Let me start by saying that although South Africa has a HUGE commercial wine industry, and a developing craft beer market, home wine making is almost unheard of. Equipment is not the easiest to get hold of, and when you can, the price is quite hefty. A silly example - it was cheaper for me to buy fermentation locks online in the USA and have them shipped to South Africa, than buy them at my local homebrew shop. There are no wine kits available, unless I have COMPLETELY missed them on google. To top it all off, we dont have the huge variety of yeast that I hear you guys speak about. That being said, when it comes to the fresh ingredients, fruit and honey etc - we have more than enough at reasonable prices. The honey I got came from a local honey farmer, fresh (was harvested in the previous week), completely unprocessed. It was honey from the bluegum tree (not sure if that is only a local tree come to think of it??) and tasted great. 

As I said, next time I'll try not heating it up. Although I must mention that I used the pot to heat the fruit and spices, and then just added the honey and water to mix in there. I didnt have it on the heat for longer than 5 min (except of course the bochet which was heated for an hour) so hopefully I didnt loose too much.

I was warned about honey giving problems, and was advised to add Diammonium Phosphate (DAP) to assist in the fermentation process.
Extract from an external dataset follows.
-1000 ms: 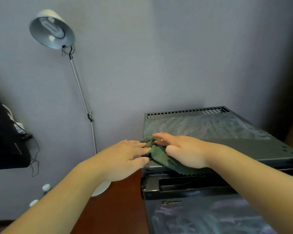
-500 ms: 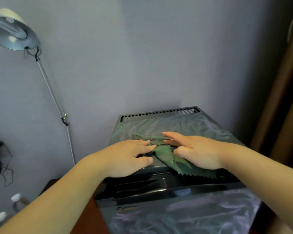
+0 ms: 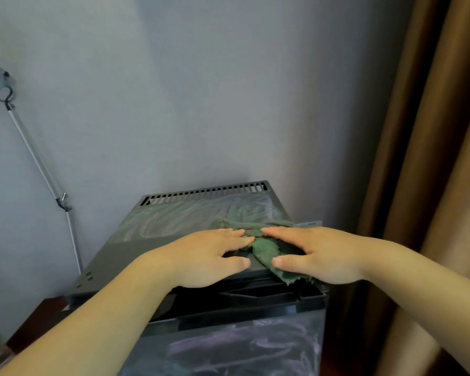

Hopefully this helps.

Promise everyone recipes are on there way soon


----------



## WVMountaineerJack

THere is always an argument about boil or not to boil. The common concept now is that boiling evoporates most of the fragrance of the honey and that would be common sense. THe other is that it destroys the enzymes in the honey, but of course so does the alcohol, precipitation and fining since enzymes are proteins. Somne people think boiled meads clear faster while others think the raw ones do, its all individual as to what you like. You might want to buy some yeasts online and get a yeast culturing/freezing kit and make your own for future use or try somehow to keep a culture going. Are the local wineries resistant to visits from homewinemakers? Would they sell you some bottles, corks and yeast plus nutrients or would they rather just not bother with you?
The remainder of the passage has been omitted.